The problem: Your response should contain every record below, copied exactly.

*** Data supplied Section Begins ***

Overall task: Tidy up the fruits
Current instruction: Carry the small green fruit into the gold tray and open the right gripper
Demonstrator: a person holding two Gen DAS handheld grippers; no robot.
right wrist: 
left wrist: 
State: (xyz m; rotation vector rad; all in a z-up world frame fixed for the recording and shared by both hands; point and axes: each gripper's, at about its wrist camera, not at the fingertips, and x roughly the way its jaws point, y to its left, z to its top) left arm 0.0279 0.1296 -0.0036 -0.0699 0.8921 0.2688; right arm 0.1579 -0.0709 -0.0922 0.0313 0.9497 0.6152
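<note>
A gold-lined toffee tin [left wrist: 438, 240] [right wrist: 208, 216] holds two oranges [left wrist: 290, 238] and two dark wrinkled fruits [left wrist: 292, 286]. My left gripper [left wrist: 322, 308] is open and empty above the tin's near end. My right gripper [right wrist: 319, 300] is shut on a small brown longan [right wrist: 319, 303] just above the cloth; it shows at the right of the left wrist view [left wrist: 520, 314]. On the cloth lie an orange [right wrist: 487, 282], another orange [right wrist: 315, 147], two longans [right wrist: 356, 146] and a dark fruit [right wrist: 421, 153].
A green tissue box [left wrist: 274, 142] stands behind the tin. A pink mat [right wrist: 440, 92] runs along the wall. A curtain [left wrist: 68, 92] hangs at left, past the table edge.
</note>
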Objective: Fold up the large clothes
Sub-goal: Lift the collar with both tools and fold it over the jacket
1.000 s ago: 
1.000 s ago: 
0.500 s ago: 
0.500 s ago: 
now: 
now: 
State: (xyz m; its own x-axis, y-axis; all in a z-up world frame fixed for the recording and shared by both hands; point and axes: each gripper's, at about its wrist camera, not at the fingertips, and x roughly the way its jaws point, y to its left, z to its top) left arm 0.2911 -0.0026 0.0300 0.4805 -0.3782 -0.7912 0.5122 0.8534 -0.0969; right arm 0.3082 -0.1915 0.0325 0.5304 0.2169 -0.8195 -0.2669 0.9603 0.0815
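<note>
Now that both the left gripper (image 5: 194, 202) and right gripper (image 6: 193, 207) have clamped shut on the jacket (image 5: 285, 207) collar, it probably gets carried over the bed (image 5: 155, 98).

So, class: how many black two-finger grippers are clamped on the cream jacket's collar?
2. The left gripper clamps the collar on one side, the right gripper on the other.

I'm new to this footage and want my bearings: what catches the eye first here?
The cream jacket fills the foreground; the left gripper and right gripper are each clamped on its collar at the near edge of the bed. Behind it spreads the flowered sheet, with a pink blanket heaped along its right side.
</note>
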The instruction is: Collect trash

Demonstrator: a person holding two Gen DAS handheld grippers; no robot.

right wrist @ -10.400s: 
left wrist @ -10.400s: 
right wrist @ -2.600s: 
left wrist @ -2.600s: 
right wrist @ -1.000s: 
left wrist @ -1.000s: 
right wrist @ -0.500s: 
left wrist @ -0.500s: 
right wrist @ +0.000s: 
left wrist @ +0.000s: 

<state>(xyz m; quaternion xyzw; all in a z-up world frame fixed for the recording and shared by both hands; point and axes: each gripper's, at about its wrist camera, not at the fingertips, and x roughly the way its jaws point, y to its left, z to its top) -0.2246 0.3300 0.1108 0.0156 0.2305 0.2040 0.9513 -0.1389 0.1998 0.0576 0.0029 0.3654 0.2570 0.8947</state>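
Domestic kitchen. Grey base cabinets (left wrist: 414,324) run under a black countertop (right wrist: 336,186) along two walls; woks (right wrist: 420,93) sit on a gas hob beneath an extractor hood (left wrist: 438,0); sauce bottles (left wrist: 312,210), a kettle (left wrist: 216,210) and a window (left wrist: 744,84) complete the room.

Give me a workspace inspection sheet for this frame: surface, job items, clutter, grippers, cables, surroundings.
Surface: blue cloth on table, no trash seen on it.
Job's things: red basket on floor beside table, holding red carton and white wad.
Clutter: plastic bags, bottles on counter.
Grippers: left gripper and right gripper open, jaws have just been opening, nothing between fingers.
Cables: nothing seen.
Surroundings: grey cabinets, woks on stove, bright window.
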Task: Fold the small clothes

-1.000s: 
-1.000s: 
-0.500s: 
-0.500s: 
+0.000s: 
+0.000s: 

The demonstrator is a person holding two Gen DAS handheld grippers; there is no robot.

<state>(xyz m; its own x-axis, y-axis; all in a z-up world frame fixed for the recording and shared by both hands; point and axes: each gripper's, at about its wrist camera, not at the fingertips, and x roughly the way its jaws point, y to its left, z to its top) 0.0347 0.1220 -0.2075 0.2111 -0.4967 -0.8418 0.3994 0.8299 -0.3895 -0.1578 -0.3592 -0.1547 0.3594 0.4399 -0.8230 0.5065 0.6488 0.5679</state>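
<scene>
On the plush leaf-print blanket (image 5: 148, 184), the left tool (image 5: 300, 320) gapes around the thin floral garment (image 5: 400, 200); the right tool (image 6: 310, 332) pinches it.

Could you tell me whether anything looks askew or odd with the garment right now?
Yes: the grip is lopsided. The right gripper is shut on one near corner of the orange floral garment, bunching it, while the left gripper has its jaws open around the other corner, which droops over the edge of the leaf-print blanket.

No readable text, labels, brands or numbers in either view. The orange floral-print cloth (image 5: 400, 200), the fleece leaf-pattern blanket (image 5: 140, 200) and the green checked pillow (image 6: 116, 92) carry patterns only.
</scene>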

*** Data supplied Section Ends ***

Output of the task:
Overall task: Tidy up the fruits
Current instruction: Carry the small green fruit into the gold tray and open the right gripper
Demonstrator: a person holding two Gen DAS handheld grippers; no robot.
right wrist: 
left wrist: 
State: (xyz m; rotation vector rad; all in a z-up world frame fixed for the recording and shared by both hands; point and axes: each gripper's, at about its wrist camera, not at the fingertips, and x roughly the way its jaws point, y to its left, z to its top) left arm 0.0279 0.1296 -0.0036 -0.0699 0.8921 0.2688; right arm 0.1579 -0.0709 -0.0922 0.0313 0.9497 0.6152
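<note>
A gold-lined toffee tin [left wrist: 438, 240] [right wrist: 208, 216] holds two oranges [left wrist: 290, 238] and two dark wrinkled fruits [left wrist: 292, 286]. My left gripper [left wrist: 322, 308] is open and empty above the tin's near end. My right gripper [right wrist: 319, 300] is shut on a small brown longan [right wrist: 319, 303] just above the cloth; it shows at the right of the left wrist view [left wrist: 520, 314]. On the cloth lie an orange [right wrist: 487, 282], another orange [right wrist: 315, 147], two longans [right wrist: 356, 146] and a dark fruit [right wrist: 421, 153].
A green tissue box [left wrist: 274, 142] stands behind the tin. A pink mat [right wrist: 440, 92] runs along the wall. A curtain [left wrist: 68, 92] hangs at left, past the table edge.
</note>
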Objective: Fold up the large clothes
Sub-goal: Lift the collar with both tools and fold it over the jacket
1.000 s ago: 
1.000 s ago: 
0.500 s ago: 
0.500 s ago: 
now: 
now: 
State: (xyz m; its own x-axis, y-axis; all in a z-up world frame fixed for the recording and shared by both hands; point and axes: each gripper's, at about its wrist camera, not at the fingertips, and x roughly the way its jaws point, y to its left, z to its top) left arm 0.2911 -0.0026 0.0300 0.4805 -0.3782 -0.7912 0.5122 0.8534 -0.0969; right arm 0.3082 -0.1915 0.0325 0.5304 0.2169 -0.8195 -0.2669 0.9603 0.0815
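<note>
Now that both the left gripper (image 5: 194, 202) and right gripper (image 6: 193, 207) have clamped shut on the jacket (image 5: 285, 207) collar, it probably gets carried over the bed (image 5: 155, 98).

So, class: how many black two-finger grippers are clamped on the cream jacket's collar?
2. The left gripper clamps the collar on one side, the right gripper on the other.

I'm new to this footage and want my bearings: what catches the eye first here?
The cream jacket fills the foreground; the left gripper and right gripper are each clamped on its collar at the near edge of the bed. Behind it spreads the flowered sheet, with a pink blanket heaped along its right side.
</note>
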The instruction is: Collect trash

Demonstrator: a person holding two Gen DAS handheld grippers; no robot.

right wrist @ -10.400s: 
left wrist @ -10.400s: 
right wrist @ -2.600s: 
left wrist @ -2.600s: 
right wrist @ -1.000s: 
left wrist @ -1.000s: 
right wrist @ -0.500s: 
left wrist @ -0.500s: 
right wrist @ +0.000s: 
left wrist @ +0.000s: 

<state>(xyz m; quaternion xyzw; all in a z-up world frame fixed for the recording and shared by both hands; point and axes: each gripper's, at about its wrist camera, not at the fingertips, and x roughly the way its jaws point, y to its left, z to its top) -0.2246 0.3300 0.1108 0.0156 0.2305 0.2040 0.9513 -0.1389 0.1998 0.0576 0.0029 0.3654 0.2570 0.8947</state>
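Domestic kitchen. Grey base cabinets (left wrist: 414,324) run under a black countertop (right wrist: 336,186) along two walls; woks (right wrist: 420,93) sit on a gas hob beneath an extractor hood (left wrist: 438,0); sauce bottles (left wrist: 312,210), a kettle (left wrist: 216,210) and a window (left wrist: 744,84) complete the room.

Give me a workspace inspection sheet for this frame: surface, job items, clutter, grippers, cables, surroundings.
Surface: blue cloth on table, no trash seen on it.
Job's things: red basket on floor beside table, holding red carton and white wad.
Clutter: plastic bags, bottles on counter.
Grippers: left gripper and right gripper open, jaws have just been opening, nothing between fingers.
Cables: nothing seen.
Surroundings: grey cabinets, woks on stove, bright window.
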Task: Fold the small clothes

-1.000s: 
-1.000s: 
-0.500s: 
-0.500s: 
+0.000s: 
+0.000s: 

The demonstrator is a person holding two Gen DAS handheld grippers; there is no robot.

<state>(xyz m; its own x-axis, y-axis; all in a z-up world frame fixed for the recording and shared by both hands; point and axes: each gripper's, at about its wrist camera, not at the fingertips, and x roughly the way its jaws point, y to its left, z to its top) 0.0347 0.1220 -0.2075 0.2111 -0.4967 -0.8418 0.3994 0.8299 -0.3895 -0.1578 -0.3592 -0.1547 0.3594 0.4399 -0.8230 0.5065 0.6488 0.5679</state>
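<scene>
On the plush leaf-print blanket (image 5: 148, 184), the left tool (image 5: 300, 320) gapes around the thin floral garment (image 5: 400, 200); the right tool (image 6: 310, 332) pinches it.

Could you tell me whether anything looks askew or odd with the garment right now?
Yes: the grip is lopsided. The right gripper is shut on one near corner of the orange floral garment, bunching it, while the left gripper has its jaws open around the other corner, which droops over the edge of the leaf-print blanket.

No readable text, labels, brands or numbers in either view. The orange floral-print cloth (image 5: 400, 200), the fleece leaf-pattern blanket (image 5: 140, 200) and the green checked pillow (image 6: 116, 92) carry patterns only.
</scene>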

Work on the exercise is now finished.